» **WHAT IS BEING ASKED**
Nothing but the lines from the one showing "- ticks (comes" through the final line of the data below belongs in the answer, duplicated exactly and without pictures.
===== DATA EXCERPT =====
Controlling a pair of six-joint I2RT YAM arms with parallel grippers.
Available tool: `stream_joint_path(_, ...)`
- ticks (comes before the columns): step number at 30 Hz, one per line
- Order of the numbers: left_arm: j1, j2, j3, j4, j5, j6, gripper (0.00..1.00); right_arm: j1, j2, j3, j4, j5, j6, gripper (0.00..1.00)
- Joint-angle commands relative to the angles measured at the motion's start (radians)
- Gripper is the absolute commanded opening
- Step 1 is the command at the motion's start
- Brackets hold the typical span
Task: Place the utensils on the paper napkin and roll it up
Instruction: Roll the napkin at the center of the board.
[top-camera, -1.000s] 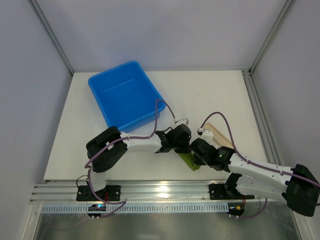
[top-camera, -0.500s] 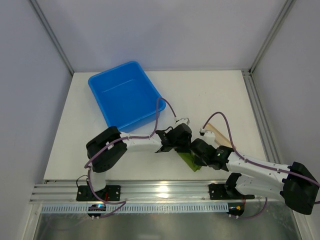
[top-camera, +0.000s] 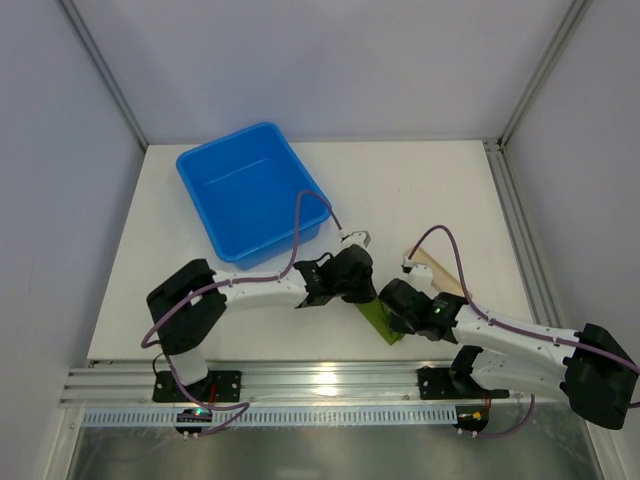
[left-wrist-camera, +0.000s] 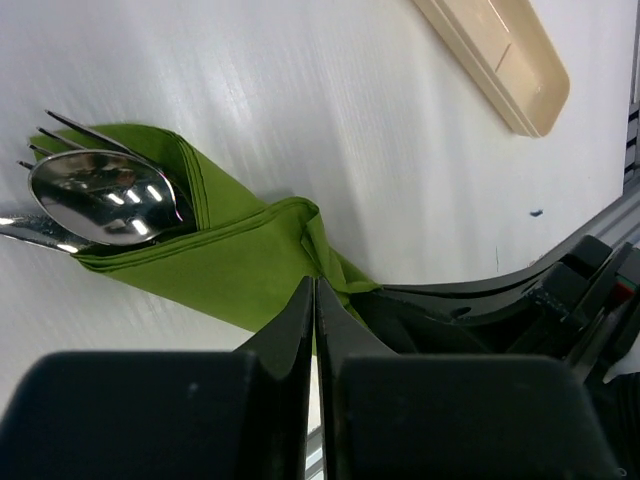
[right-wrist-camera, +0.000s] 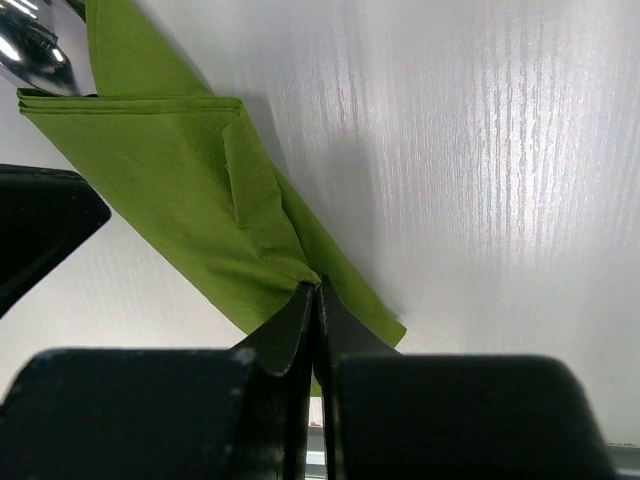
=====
» **SOLUTION FOR THIS PROBLEM**
- ticks (comes before the columns): step number at 30 Hz, one per line
- Order of the numbers: left_arm: j1, j2, j3, j4, j5, j6, gripper (0.00..1.00); right_arm: j1, j2, j3, j4, j5, j6, gripper (0.00..1.00)
- Joint-angle commands relative to the angles measured at the motion's start (radians)
- Gripper is the absolute commanded opening
- Step 1 is the command at the motion's start
- Brackets hold the typical span
Task: Place the utensils on the paper napkin and roll it up
Instruction: Roll the napkin at the center of the board.
[top-camera, -1.000s] 
[top-camera, -0.500s] 
[top-camera, +0.000s] 
[left-wrist-camera, +0.000s] 
[right-wrist-camera, +0.000s] 

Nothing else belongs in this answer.